Graeme Eisenhofer Ph.D. and Karel Pacak M.D. Ph.D.

National Institutes of Health, Bethesda, Maryland


Pheochromocytomas are endocrine tumors that are characterized by production of certain chemicals (catecholamines) normally produced by the endocrine cells (chromaffin cells) from which the tumors are derived. There are two important catecholamines produced by these chromaffin cells: norepinephrine and epinephrine. Norepinephrine, or noradrenaline as it is also known, is a catecholamine produced and released as a neurotransmitter by certain nerves in the brain (central nervous system noradrenergic nerves) and also in the body (sympathetic nerves). Sympathetic nerves innervate the blood vessels and the heart to control blood pressure and cardiac function. Norepinephrine is also formed in the adrenal medulla, the central part of the adrenal gland, but here it is further metabolized to another catecholamine called epinephrine or adrenaline. The epinephrine produced and released by the adrenal gland functions as a hormone; it acts principally at sites distant from its site of release from the adrenal medulla. This contrasts with the norepinephrine released by nerves which acts to control the function of the cells at the sites in the immediate proximity of the nerve endings from which the transmitter is released. It is the elevations of one or both norepinephrine or epinephrine in the bloodstream that cause the distinctive but variable symptoms of pheochromocytoma.

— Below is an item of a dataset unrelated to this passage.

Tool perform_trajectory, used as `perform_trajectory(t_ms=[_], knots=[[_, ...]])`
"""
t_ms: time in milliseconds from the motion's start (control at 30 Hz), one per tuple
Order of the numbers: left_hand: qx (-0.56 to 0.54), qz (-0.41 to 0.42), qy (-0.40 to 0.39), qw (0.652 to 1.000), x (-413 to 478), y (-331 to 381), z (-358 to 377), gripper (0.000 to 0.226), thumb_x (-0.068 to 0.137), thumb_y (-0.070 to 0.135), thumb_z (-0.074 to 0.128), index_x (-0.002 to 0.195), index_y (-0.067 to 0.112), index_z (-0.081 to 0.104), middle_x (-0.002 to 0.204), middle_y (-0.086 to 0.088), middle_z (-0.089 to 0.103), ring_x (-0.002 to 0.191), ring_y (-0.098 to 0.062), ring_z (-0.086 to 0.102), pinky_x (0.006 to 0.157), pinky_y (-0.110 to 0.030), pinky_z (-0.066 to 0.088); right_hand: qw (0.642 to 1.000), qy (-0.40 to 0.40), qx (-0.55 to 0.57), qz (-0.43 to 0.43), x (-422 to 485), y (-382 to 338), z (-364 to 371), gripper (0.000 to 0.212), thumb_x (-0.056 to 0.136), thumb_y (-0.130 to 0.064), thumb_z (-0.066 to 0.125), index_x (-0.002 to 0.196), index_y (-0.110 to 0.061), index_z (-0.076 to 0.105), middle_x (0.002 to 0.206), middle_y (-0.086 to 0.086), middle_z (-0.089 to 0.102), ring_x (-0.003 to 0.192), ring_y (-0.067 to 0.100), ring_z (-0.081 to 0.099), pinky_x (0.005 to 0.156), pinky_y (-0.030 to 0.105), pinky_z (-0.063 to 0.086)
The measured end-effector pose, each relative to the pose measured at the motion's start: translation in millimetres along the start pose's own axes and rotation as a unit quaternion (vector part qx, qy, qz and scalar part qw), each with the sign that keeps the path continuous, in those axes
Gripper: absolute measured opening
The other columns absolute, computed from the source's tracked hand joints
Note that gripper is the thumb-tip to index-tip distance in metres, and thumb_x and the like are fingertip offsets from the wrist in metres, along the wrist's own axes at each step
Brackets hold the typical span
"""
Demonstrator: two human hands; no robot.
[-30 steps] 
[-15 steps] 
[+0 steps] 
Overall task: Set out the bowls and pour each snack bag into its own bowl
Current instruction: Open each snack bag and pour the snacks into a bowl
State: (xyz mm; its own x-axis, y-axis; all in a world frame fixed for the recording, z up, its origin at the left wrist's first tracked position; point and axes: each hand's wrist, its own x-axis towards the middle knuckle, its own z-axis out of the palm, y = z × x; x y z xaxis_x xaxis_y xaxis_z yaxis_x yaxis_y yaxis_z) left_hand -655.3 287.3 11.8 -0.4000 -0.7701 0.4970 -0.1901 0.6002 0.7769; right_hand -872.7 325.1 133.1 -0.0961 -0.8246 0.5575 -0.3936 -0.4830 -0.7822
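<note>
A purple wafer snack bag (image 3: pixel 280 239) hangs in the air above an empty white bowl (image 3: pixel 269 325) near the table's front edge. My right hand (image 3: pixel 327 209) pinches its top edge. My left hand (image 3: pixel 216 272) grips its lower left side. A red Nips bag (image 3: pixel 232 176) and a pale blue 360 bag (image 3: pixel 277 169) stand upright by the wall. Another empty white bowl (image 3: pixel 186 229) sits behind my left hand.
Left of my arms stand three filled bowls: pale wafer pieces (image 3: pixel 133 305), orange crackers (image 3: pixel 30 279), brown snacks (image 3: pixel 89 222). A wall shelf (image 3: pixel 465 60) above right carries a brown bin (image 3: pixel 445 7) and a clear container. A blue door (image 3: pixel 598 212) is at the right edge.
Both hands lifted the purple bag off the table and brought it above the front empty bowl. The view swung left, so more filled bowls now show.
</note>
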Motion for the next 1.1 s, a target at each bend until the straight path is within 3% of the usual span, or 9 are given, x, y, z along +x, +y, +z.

Diagnosis of pheochromocytoma typically requires confirmation by several tests, perhaps the most important being biochemical evidence of excessive catecholamine production by the tumor. This is usually achieved from measurements of catecholamines and certain catecholamine metabolites in urine or plasma (Table 1). However, the catecholamines, norepinephrine and epinephrine, are also produced by sympathetic nerves and the adrenal medulla and are thus not specific to pheochromocytomas. Therefore, high levels of catecholamines and their metabolites may be produced by a variety of conditions or disease states involving increased release of catecholamines from sympathetic nerves or the adrenal medulla (1). Sometimes pheochromocytomas may be “silent”; that is they may not produce catecholamines in amounts sufficient to produce a positive biochemical test result or the associated typical clinical signs and symptoms. Also, many pheochromocytomas secrete catecholamines episodically; between episodes, plasma concentrations or urinary excretion of catecholamines may be normal. Thus, tests of plasma or urinary catecholamines and urinary metabolites of catecholamines do not always reliably exclude or confirm the presence of a tumor (2-6). A more recently developed biochemical test involving measurements of plasma free normetanephrine and metanephrine, respective metabolites of norepinephrine and epinephrine, offers advantages over other tests for diagnosis of pheochromocytoma (5).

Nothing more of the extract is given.